§ **INFORMATION GIVEN**:
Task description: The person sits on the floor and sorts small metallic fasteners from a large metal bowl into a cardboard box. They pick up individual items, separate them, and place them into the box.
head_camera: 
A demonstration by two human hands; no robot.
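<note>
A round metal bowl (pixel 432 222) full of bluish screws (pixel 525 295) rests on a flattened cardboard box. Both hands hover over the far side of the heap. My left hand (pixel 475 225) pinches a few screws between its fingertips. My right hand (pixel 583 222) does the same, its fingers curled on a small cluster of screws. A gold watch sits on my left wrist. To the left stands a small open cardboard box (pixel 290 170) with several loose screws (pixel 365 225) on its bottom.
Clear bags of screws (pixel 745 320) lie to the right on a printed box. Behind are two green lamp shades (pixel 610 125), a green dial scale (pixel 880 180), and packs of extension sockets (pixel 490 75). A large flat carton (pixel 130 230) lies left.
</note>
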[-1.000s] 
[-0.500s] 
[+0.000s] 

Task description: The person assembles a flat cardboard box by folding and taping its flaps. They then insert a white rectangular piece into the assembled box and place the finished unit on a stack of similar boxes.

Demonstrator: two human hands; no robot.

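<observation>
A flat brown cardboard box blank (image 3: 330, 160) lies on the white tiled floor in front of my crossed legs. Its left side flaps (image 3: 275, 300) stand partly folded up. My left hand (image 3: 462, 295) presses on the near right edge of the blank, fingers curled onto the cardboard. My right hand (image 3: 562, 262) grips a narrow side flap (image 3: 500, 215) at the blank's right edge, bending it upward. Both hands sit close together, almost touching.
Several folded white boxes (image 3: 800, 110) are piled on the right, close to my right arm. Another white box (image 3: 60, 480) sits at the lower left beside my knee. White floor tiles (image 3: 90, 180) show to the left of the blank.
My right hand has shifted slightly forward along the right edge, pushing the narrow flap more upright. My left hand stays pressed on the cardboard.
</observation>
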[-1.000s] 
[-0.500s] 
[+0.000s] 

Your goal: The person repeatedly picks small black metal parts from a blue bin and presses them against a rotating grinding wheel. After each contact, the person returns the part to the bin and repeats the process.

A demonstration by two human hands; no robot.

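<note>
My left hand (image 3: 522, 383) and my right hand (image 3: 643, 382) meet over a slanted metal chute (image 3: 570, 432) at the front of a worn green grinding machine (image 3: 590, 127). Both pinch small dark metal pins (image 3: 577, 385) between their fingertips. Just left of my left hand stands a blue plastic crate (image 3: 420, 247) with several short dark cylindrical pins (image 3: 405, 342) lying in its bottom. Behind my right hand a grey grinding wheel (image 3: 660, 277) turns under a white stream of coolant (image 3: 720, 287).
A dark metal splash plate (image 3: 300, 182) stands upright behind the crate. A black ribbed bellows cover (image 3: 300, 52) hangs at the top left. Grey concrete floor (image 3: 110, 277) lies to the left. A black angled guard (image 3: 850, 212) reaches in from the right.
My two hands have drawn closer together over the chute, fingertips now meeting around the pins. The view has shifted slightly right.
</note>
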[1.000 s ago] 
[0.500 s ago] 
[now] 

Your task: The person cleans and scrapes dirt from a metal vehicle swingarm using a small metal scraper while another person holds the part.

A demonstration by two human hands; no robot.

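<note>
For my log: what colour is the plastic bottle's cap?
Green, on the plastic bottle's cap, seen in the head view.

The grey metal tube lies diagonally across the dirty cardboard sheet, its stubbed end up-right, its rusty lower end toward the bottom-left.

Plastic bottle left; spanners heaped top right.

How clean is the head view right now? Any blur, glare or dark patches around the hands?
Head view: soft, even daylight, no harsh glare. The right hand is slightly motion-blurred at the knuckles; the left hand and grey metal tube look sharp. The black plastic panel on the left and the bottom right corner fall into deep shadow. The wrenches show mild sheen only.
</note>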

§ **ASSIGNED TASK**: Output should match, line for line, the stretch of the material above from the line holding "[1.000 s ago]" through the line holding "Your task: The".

§ **RESPONSE BOX**:
[1.000 s ago] 
[0.500 s ago] 
[now] 

Your task: The person cleans and scrapes dirt from a metal vehicle swingarm using a small metal scraper while another person holds the part.

No more output will be given for this exercise.